The tradeoffs for us in a SAN versus disk servers
In yesterday's retrospective I didn't say much about whether our overall architecture was the right approach. I think it was for the time, but before discussing that I want to cover what I see as the broad tradeoffs between having fileservers using a SAN and having fileservers host the disks themselves.
Given that we don't do failover in practice and no fileserver uses disks from more than two backends, one possible design is to just get rid of the SAN by putting the fileservers in, say, SuperMicro's 24+2 cases and having them hold all of their data disks locally. This would make the fileservers cost slightly more but would save us the cost of the backends plus the SAN networking (now that we're doing 10G-T, the latter is not tiny). We'd get rid of a single point of failure or performance problems for the entire collection of fileservers and we'd probably get somewhat better performance from having the disks locally instead of having to go over iSCSI.
What would we lose by not having a SAN, at least for things that we care about in somewhat more than abstract theory?
- Fixing fileserver hardware failures would take somewhat more work.
Today we just have to swap the fileserver's system disks into a new
chassis; in this model we'd have to swap the data disks too, all 24
- A fileserver that suffered a hard failure couldn't be worked around
remotely. Today in an emergency we could remotely force the
fileserver to power down and then (slowly) bring up its ZFS pools,
virtual fileserver IP, and so on on another fileserver, but this
relies on shared (SAN) storage.
- We'd have a hard limit on how many disks a given fileserver could
use. Today our limit is purely through choice and if we had a
strong need we could make a fileserver expand to use disks from
an additional pair of backends.
- We couldn't easily deal with something like a disk controller
failure any more. Today we can just shift away from the affected
backend without having to take the fileserver down. Without a
SAN this would be a fileserver downtime for hardware work on it.
(I'm considering things like power supply failure to be a wash. This may be wrong; if a dual power supply driving 24 disks is more likely to fail than one driving 12 or 16 disks and one driving just a basic chassis is least likely to fail, then a 24-disk fileserver is more likely to die completely than the SAN version.)
Finally, the big one:
- We'd have to rely on the fileserver's OS not just for ZFS and networking (iSCSI and NFS) but also for access to the actual disks. With a split between backends and fileservers, the backends are the only things that need to support whatever disk controllers and so on we want to use.
- Using special purpose storage hardware (such as the backends for a fileserver for all-SSD pools) requires testing and qualifying the fileserver's OS on it.
The reality of life is that Linux has pretty much the best hardware support and other OSes, less well. In an iSCSI SAN environment like ours the fileservers don't need much hardware support; they only really need networking plus a couple of system disks (and we don't care if the system disks are a bit slow). Only the backends need to support whatever hardware we need to use to get a lot of disks into a single system and to do it well and reliably in the face of wacky various issues.

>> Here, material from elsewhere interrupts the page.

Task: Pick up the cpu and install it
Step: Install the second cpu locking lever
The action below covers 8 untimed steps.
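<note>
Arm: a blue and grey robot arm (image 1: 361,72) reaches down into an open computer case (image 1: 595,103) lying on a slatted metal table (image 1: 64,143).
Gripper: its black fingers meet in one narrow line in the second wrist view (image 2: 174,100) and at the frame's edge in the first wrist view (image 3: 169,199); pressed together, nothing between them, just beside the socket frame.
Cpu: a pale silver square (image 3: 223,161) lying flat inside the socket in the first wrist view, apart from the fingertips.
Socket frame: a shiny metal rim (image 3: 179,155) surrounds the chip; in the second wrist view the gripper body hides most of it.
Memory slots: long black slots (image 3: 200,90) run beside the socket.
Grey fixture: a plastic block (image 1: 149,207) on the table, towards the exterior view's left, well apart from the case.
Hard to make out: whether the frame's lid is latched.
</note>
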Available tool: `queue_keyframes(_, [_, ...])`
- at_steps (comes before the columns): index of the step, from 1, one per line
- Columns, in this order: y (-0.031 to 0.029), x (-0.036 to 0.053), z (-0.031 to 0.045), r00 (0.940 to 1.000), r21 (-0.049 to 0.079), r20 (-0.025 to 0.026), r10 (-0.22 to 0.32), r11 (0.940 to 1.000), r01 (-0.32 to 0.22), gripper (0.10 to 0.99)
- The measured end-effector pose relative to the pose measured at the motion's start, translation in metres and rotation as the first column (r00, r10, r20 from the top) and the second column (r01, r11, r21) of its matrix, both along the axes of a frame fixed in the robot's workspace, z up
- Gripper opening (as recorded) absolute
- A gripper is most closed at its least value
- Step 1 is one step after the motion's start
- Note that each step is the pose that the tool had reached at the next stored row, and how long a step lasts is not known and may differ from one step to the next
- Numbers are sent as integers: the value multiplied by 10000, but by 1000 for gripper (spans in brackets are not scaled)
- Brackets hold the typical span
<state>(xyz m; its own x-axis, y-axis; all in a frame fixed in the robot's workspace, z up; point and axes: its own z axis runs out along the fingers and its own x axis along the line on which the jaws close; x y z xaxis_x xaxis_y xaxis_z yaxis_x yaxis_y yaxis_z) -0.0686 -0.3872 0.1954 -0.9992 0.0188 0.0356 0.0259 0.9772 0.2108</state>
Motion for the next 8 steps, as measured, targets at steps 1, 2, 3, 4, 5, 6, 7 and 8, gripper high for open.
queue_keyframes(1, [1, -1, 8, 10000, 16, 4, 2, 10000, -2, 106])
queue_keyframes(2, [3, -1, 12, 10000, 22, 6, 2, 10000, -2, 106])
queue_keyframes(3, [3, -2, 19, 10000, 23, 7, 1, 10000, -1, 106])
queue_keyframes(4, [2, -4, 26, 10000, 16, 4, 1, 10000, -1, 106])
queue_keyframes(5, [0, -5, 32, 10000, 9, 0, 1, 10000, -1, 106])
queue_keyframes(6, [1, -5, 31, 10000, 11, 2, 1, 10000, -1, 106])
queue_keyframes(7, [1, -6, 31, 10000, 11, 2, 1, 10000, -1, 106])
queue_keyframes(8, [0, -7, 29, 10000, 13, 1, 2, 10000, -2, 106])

(In theory a SAN is also more flexible, expandable, and upgradeable than a disk server solution. In practice we've basically never taken advantage of that, so I'm not including it. I'm focusing on our SAN as we've actually used it, not as we could have.)
When we began planning our ZFS fileservers we strongly wanted to use Solaris (and ZFS) on the fileservers and we pretty much had to use ESATA for the disks for cost reasons. ESATA support in Linux was new and novel (we had to build our own recent kernels) and I believe ESATA support in Solaris for hardware we could afford was basically not there. The actual backend servers were also relatively cheap; the cost for a backend was mostly in the external disk enclosure, which would have been needed even with the disks directly attached to a fileserver. Even if we hadn't had other reasons at the time that made us focus on a SAN design, I think we'd have wound up with our current fileserver environment for the hardware support issue alone.

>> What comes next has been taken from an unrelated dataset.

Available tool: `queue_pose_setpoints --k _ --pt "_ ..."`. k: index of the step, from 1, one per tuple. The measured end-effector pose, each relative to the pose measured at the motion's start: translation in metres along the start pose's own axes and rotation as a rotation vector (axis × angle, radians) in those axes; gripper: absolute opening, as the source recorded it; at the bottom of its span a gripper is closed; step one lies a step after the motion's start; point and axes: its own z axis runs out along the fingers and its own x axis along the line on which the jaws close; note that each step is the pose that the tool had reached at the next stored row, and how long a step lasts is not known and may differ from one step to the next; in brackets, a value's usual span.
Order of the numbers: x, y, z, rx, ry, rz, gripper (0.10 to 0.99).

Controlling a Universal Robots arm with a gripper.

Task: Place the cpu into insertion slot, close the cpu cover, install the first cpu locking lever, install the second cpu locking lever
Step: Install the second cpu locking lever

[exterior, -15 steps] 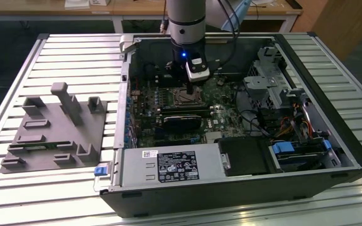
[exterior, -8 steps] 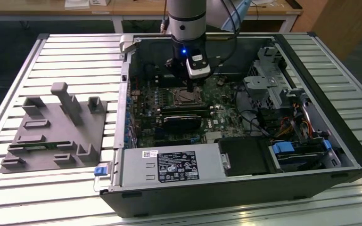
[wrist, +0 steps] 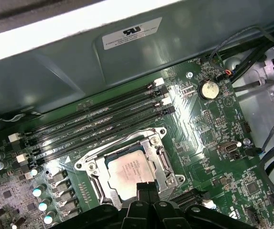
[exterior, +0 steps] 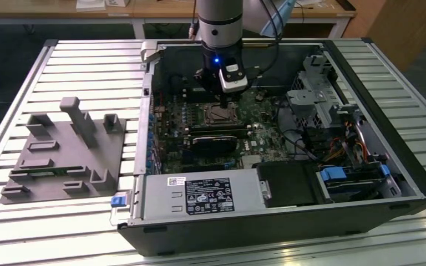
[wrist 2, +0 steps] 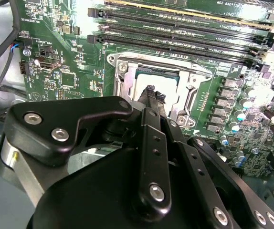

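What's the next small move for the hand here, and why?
Probably a short straight lift of the hand. The cpu already lies seated, the cpu cover looks flat around it, and the shut fingertips sit low at the cover's edge, so moving sideways first could scrape it.

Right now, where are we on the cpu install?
Done: the cpu sits in the insertion slot, and the cpu cover lies down around it. In hand: the gripper is at the cpu's edge, fingertips together, holding nothing. Left: I cannot tell whether either locking lever is latched.
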Motion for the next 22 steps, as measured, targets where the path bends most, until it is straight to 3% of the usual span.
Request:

The situation is somewhat more even-handed today; my impression is that OmniOS has good support for the LSI SAS controllers that we're using for disk access. However I still trust Linux's support more, partly because I suspect that it's more widely used and tested. And going with a SAN today also keeps open the possibility of, say, figuring out how to do good, usably fast failover at some point in the future. OmniOS could always speed up ZFS pool import, for example.
(With our specific new hardware design we'd also wind up wanting fileserver cases with more than 24 data disks, since our new backend hardware has 16 disk bays plus we're planning to probably put some L2ARC SSDs on the fileservers. 24-bay cases are relatively easy to get and to drive; 36-bay cases for 3.5" drives are I believe less so.)